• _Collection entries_
::::
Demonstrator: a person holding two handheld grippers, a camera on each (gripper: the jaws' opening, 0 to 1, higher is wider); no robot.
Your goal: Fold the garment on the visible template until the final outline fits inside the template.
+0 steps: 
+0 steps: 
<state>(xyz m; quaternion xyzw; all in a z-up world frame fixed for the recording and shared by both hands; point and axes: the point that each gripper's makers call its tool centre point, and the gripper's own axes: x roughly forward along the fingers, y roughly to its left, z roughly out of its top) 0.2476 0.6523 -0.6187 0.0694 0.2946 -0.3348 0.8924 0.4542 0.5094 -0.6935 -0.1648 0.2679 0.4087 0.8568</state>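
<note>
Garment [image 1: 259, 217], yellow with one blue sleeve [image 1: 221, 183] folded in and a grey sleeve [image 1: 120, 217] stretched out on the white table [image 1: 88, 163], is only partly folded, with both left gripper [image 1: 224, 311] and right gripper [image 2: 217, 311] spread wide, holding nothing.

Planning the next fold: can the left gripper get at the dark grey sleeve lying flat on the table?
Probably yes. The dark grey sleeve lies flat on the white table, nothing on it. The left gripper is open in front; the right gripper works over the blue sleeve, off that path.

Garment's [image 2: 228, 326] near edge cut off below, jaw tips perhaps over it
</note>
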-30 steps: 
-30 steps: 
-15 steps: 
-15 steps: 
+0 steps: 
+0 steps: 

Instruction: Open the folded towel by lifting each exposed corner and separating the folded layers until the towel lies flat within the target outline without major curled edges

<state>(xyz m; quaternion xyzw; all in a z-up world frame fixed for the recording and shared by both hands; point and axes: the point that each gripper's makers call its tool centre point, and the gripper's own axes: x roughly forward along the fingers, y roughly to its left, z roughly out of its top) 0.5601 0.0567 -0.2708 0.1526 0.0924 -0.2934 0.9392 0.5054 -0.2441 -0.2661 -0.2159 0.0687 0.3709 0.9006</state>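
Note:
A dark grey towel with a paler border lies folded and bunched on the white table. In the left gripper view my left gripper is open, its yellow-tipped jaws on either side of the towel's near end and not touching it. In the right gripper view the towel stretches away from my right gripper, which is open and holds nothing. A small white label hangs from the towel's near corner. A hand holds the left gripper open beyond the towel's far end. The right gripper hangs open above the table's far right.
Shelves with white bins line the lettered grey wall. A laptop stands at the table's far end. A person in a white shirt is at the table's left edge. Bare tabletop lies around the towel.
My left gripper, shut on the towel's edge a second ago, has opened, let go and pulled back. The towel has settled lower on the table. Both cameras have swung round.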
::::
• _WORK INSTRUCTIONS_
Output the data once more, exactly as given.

• _PROBLEM SOLUTION_
Demonstrator: a person holding two handheld grippers, a camera on each (gripper: the jaws' opening, 0 to 1, higher is wider); no robot.
Your goal: Fold the garment on the visible template until the final outline fits inside the template.
+0 steps: 
+0 steps: 
<state>(xyz m; quaternion xyzw; all in a z-up world frame fixed for the recording and shared by both hands; point and axes: the point that each gripper's makers call its tool centre point, and the gripper's own axes: x roughly forward along the fingers, y roughly to its left, z roughly out of its top) 0.2476 0.6523 -0.6187 0.0694 0.2946 -0.3348 0.8924 0.4542 0.5094 -0.6935 -0.1648 0.2679 0.4087 0.8568</state>
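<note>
Garment [image 1: 259, 217], yellow with one blue sleeve [image 1: 221, 183] folded in and a grey sleeve [image 1: 120, 217] stretched out on the white table [image 1: 88, 163], is only partly folded, with both left gripper [image 1: 224, 311] and right gripper [image 2: 217, 311] spread wide, holding nothing.

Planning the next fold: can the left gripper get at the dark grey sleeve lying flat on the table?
Probably yes. The dark grey sleeve lies flat on the white table, nothing on it. The left gripper is open in front; the right gripper works over the blue sleeve, off that path.

Garment's [image 2: 228, 326] near edge cut off below, jaw tips perhaps over it
</note>
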-30 steps: 
-30 steps: 
-15 steps: 
-15 steps: 
+0 steps: 
+0 steps: 

Instruction: Open the folded towel by lifting each exposed corner and separating the folded layers until the towel lies flat within the target outline without major curled edges

<state>(xyz m; quaternion xyzw; all in a z-up world frame fixed for the recording and shared by both hands; point and axes: the point that each gripper's makers call its tool centre point, and the gripper's own axes: x roughly forward along the fingers, y roughly to its left, z roughly out of its top) 0.5601 0.0567 -0.2708 0.1526 0.0924 -0.2934 0.9392 0.5054 -0.2441 -0.2661 -0.2159 0.0687 0.3709 0.9006</state>
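Note:
A dark grey towel with a paler border lies folded and bunched on the white table. In the left gripper view my left gripper is open, its yellow-tipped jaws on either side of the towel's near end and not touching it. In the right gripper view the towel stretches away from my right gripper, which is open and holds nothing. A small white label hangs from the towel's near corner. A hand holds the left gripper open beyond the towel's far end. The right gripper hangs open above the table's far right.
Shelves with white bins line the lettered grey wall. A laptop stands at the table's far end. A person in a white shirt is at the table's left edge. Bare tabletop lies around the towel.
My left gripper, shut on the towel's edge a second ago, has opened, let go and pulled back. The towel has settled lower on the table. Both cameras have swung round.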

The work on this exercise is complete.